## AIM OF THE TASK
Transcribe, word for word and without additions, each line below from the one containing "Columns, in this" through the one containing "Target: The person", both ends included.

## DATA PROVIDED
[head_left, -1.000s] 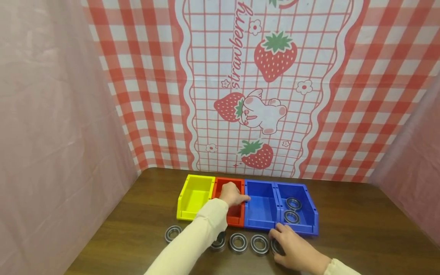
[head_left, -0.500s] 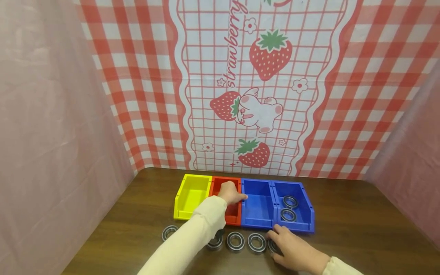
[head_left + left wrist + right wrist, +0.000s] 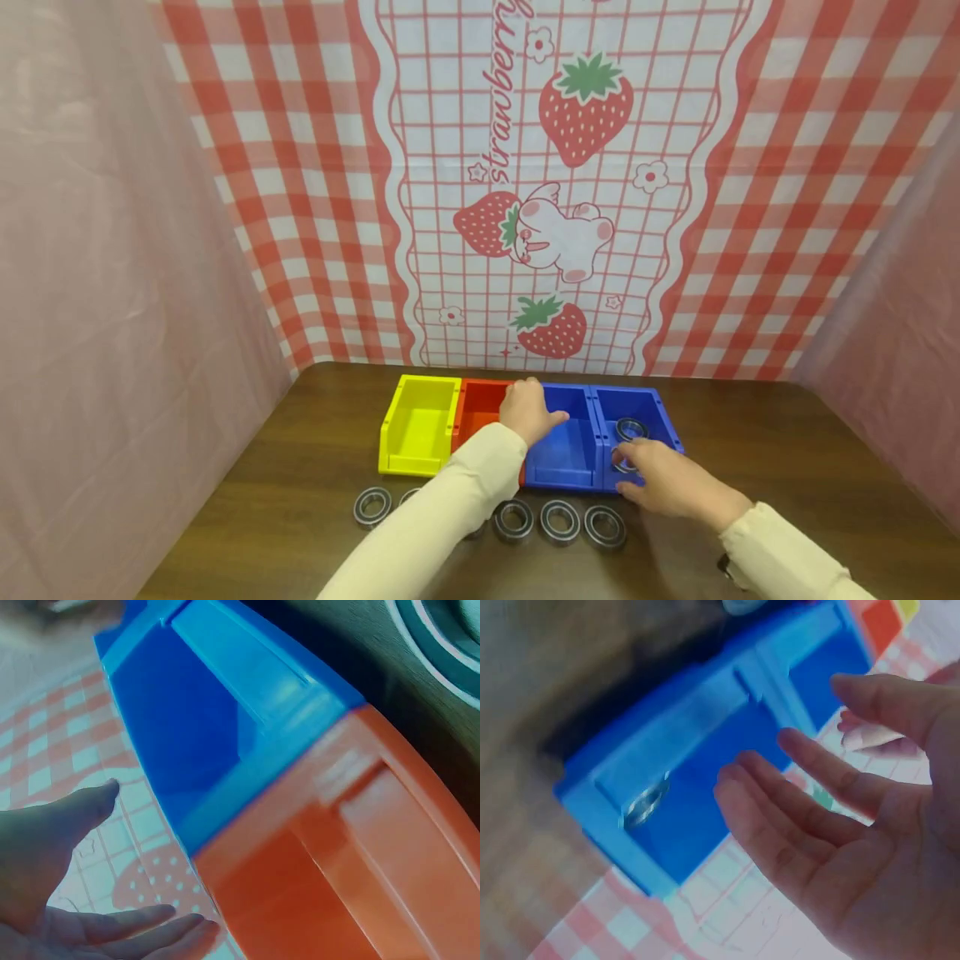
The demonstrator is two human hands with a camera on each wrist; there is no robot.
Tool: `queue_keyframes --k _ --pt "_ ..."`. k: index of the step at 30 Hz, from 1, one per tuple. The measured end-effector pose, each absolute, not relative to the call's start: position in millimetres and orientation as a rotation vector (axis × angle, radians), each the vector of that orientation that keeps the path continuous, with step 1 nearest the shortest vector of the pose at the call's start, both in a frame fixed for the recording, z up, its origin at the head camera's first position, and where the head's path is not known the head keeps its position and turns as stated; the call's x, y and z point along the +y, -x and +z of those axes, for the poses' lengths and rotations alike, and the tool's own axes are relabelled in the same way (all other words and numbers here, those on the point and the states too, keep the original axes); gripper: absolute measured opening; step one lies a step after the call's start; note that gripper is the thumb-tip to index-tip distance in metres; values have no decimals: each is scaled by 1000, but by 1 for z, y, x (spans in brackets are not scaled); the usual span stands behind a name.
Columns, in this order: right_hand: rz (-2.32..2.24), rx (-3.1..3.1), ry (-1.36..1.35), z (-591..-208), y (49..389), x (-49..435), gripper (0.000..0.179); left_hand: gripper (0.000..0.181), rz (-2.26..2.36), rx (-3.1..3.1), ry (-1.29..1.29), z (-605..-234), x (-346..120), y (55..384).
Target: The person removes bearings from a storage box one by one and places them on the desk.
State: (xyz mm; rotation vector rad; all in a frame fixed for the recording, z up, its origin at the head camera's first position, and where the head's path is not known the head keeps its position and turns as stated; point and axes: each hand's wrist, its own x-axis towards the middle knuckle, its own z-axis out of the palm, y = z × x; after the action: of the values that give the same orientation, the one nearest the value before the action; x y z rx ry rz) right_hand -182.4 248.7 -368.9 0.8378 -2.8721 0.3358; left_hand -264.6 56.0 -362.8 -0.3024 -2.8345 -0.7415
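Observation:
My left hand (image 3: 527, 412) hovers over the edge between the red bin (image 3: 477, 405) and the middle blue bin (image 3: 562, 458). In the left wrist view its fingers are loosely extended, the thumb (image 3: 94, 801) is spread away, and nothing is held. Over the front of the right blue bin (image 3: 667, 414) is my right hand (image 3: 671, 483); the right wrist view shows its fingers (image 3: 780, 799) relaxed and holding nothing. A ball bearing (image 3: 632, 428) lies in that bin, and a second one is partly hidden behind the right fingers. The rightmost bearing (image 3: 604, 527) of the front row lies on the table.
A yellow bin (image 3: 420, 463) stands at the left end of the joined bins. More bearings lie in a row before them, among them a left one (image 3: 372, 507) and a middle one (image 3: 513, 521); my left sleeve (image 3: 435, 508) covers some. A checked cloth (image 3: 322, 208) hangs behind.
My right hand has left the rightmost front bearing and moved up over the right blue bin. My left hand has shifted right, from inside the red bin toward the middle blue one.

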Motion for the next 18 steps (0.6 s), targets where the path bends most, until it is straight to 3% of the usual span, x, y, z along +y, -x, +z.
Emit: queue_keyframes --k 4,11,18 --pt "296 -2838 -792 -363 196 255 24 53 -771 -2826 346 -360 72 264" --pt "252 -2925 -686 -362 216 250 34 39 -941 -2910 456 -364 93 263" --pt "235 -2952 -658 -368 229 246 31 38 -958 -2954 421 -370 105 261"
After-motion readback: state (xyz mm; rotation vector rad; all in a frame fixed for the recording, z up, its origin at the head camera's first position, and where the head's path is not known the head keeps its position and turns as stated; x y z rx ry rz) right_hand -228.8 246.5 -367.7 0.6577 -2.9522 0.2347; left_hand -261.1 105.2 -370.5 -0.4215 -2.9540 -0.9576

## YOUR RESPONSE
Columns, in this order: right_hand: rz (-2.32..2.24), rx (-3.1..3.1), ry (-1.36..1.35), z (-591..-208), y (49..389), x (-49..435), gripper (0.000..0.179); left_hand: gripper (0.000..0.181), rz (-2.26..2.36), rx (-3.1..3.1), ry (-1.29..1.29), z (-605..-234), x (-346..120), y (55..384).
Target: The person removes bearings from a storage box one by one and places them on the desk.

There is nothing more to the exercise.